Enzyme-linked immunospot (ELISPOT) assays were performed as described previously.¹⁶  Multiscreen plates (Millipore, Bedford, MA) were coated for 1 hour at 37°C with 10 μg/mL IFNγ-specific antibody Mab 1-D1K (Mabtech, Mariemont, OH). Plates were blocked with 5% PHS in RPMI for 1 hour at 37°C. Cells from the coculture were stimulated at 2 × 10⁵ per well with all overlapping EBNA1 peptides or subpools I-V, dividing the EBNA1 peptides in 4 subpools of 10 and 1 subpool of 11 peptides (1 μM final concentration for each peptide). After 18 hours, the plates were incubated with the biotinylated secondary IFNγ-specific antibody Mab 7-B6-1 (Mabtech) for 2 hours at 37°C, followed by avidin-bound horseradish peroxidase (Vectastain ABC kit; Vector Laboratories, Burlingame, CA) for 1 hour at room temperature. Between incubations, plates were washed 3 times with PBS with 0.05% Tween20. Spots were developed for 5 minutes in stable 3,3-diaminobenzidine (DAB; Research Genetics, Huntsville, AL), washed with sterile water, and air dried before counting with an AID EliSpot reader (AID Autoimmun Diagnostika GmbH, Strassberg, Germany).

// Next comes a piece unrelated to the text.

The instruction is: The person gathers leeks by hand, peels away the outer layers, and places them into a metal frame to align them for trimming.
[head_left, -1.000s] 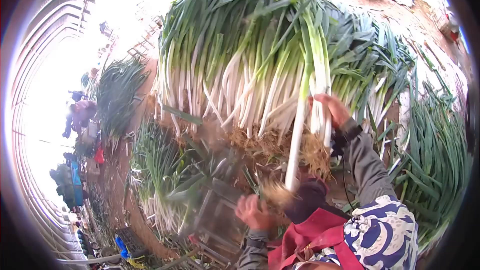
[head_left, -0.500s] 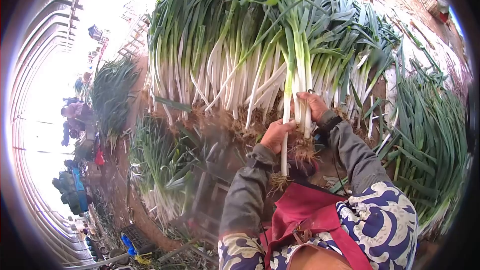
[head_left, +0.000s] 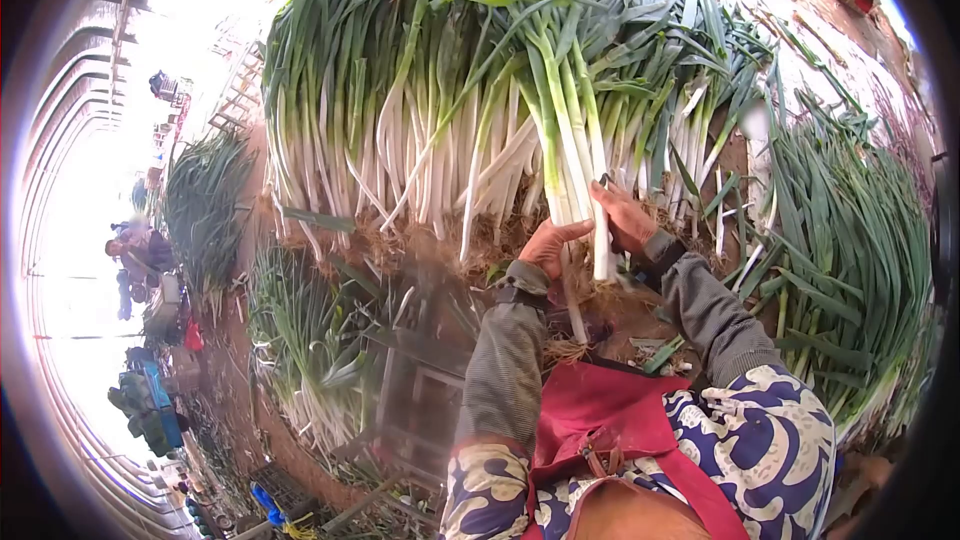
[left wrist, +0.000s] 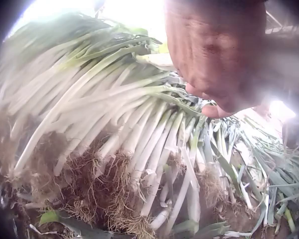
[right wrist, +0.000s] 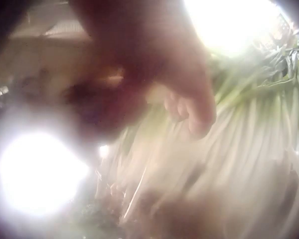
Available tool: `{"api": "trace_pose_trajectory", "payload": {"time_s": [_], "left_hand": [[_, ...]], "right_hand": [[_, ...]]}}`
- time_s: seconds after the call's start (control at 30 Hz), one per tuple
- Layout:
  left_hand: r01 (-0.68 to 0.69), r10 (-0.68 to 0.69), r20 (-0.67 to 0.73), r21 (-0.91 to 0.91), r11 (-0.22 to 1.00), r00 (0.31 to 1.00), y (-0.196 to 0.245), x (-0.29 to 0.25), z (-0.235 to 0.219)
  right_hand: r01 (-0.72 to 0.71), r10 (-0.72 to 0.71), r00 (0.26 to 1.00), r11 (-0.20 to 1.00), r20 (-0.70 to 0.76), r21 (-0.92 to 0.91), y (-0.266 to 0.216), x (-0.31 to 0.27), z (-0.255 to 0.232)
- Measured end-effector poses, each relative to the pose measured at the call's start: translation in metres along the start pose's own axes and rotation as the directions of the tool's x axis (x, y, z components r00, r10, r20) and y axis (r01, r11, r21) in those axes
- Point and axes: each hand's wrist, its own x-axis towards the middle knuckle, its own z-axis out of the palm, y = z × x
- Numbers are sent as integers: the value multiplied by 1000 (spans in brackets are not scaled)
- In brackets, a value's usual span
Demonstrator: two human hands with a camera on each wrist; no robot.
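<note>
Both hands hold a small bunch of leeks (head_left: 567,140) upright in front of the body in the head view. My left hand (head_left: 551,246) grips it from the left near the white ends, its thumb lying across the stalks. From the right my right hand (head_left: 626,217) holds the bunch slightly higher, fingers partly hidden behind it. One leek's rooted end (head_left: 572,315) hangs lower than the others. The left wrist view has my left hand (left wrist: 217,55) large at upper right, its grasp mostly hidden. In the right wrist view, my right hand (right wrist: 189,107) is blurred, fingers curled.
A broad pile of leeks (head_left: 400,130) lies behind the hands, roots toward me. More leeks lie at right (head_left: 850,230) and lower left (head_left: 310,330). A dark frame (head_left: 425,410) stands left of my left arm. Another person (head_left: 145,250) is far left.
My left hand, apart below the bunch a second ago, has come up and taken hold of the leeks beside my right hand. The separate leek now stands closer against the others. The view has shifted.
</note>
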Motion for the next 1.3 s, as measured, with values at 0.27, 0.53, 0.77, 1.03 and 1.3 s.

Volunteer CD4⁺ T-cell responses were evaluated for statistical significance using the paired Student t test. Percentage of IFNγ-positive CD4⁺ T cells in response to EBNA1 was compared with responses to no stimuli and the CD8⁺ T-cell epitopes for CMV. Likewise, EBNA1-specific proliferation was analyzed for statistical significance by comparing the percentage of CFSE-dilute CD4⁺ T cells in response to EBNA1 relative to the percentage of CFSE-dilute CD4⁺ T cells in response to no stimuli and the CD8⁺ T-cell epitopes for CMV.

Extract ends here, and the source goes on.